Ранее Швейк был помянут в печально знаменитом фельетоне «Окололитературный трутень» в качестве «окружения Бродского» – впрочем, лишь в придаточном предложении: «физиономию которого не раз можно было обозревать на сатирических плакатах», а также в скобках. Тот, кого он «окружал», всё-таки выразился о случившемся:
Здесь жил Швейгольц, зарезавший свою
любовницу – из чистой показухи.
Он произнёс: «Теперь она в раю».
Тогда о нём курсировали слухи,
что сам он находился на краю
безумия. Враньё! Я восстаю.
Он был позёр...
Конечно, – не «Баллада Редингской тюрьмы», но хоть какая-то память... Швейгольца знали многие, но забыли быстро. Однако, не все. Славинский, упомянутый в том же фельетонном «окружении», переписывался с ним и изредка мне сообщал:
– Швейк-то – в поряде. Устроился прорабом на лесопилке. Зэки его уважают: «мужик в законе».
– Что это значит? Я знаю – «вор в законе», a это?
– Ну, значит «правильный мужик», справедливый.

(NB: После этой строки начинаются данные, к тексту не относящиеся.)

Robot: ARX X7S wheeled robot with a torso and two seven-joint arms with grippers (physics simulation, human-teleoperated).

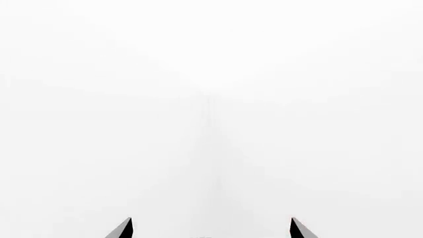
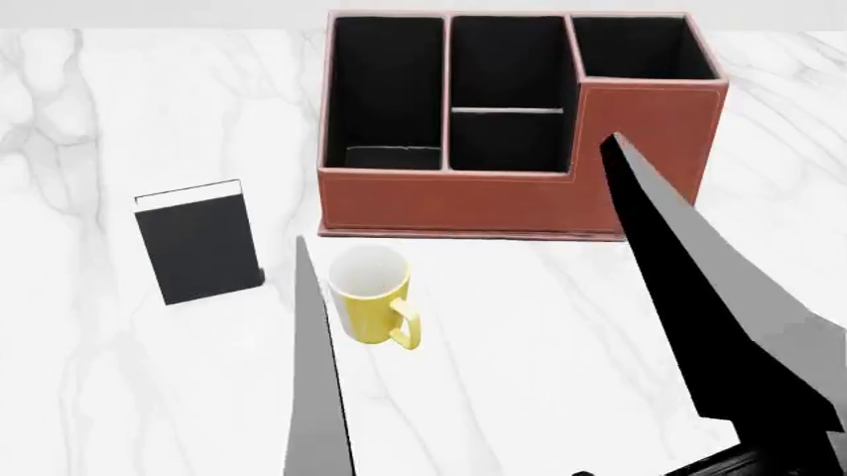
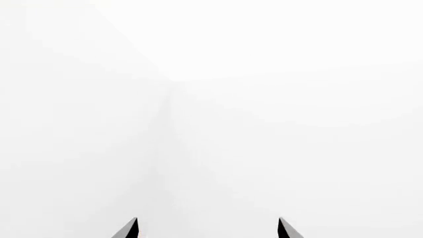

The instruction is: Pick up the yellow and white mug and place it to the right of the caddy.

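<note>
The yellow and white mug (image 2: 368, 296) stands upright on the white marble table (image 2: 556, 337), its handle pointing toward me and to the right. The reddish-brown caddy (image 2: 457, 203) stands just behind it, with black-lined compartments. The mug is in front of the caddy's left half. My left gripper (image 1: 211, 220) is open and empty, and its wrist view shows only blank white. My right gripper (image 3: 208, 220) is also open and empty, facing blank white. In the head view, a thin dark pointed part (image 2: 315, 397) rises just left of the mug and a larger one (image 2: 701, 297) rises at the right.
An upright black book with a white edge (image 2: 198, 243) stands on the table left of the mug. Bare marble lies to the right of the caddy (image 2: 781, 149), partly hidden by the large dark part.
</note>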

О его освобождении из лагеря мне сказал кто-то другой, не Славинский (тот по иронии судьбы сам оказался тогда в заключении), и я предпочёл бы не видеться со Швейгольцем даже случайно, хотя и знал, что где-нибудь мы непременно пересечёмся. Это в Москве можно жизнь прожить и кого-то из однажды знакомых потом уж не встретить, вращаясь в разных компаниях; в Питере же – не так.
Однажды мать попросила меня помочь ей: она совсем изнервничалась с моим младшим братом. Костя, крупный голубоглазый блондин, был любимцем всей семьи: и родителей, и Фенечки (для которой он был как свой), да и мне с ним бывало занятно поговорить и перед «младшеньким» порисоваться. Его отец, а мой отчим, души в нём не чаял, пустил его после школы по стезе приборостроения, запихнул в институт Бонч-Бруевича, а дальше уже предполагалось ему шагать след в след по отцовским стопам. Но в этом целостном замысле возникла трещина: Константин всерьёз увлёкся художеством, и я его зауважал, увидев в нём способности, стал показывать свои стихи, делился тем, что успел узнать сам. Отчим старался отвадить меня, оградить от «дурного влияния» своего сына, и это противостояние закончилось плохо: Костя заболел. Домашние, естественно, обвинили меня. Он действительно бредил отрывками из моих поэм, в частности «Диалогами Фауста», видел во мне повелителя таинственных сил, искал и ловил повсюду знаки потустороннего мира. Психиатр затребовал мои тексты для исследования, пришлось дать безо всякой гарантии, что изучать их будут только в научных целях. Как бы то ни было, врач заключил, что они могли спровоцировать обострение, стать предлогом, но никак не причиной болезни. Это уменьшало, но не снимало чувства вины не вины, но всё же моей причастности к этой беде, а во-вторых, тяжёлого изумления, вроде стояния с раззявленным ртом и растопыренными руками перед вовсе не доброй или, лучше сказать, вне-доброй силой своих же словес, действовавших за пределами авторской воли.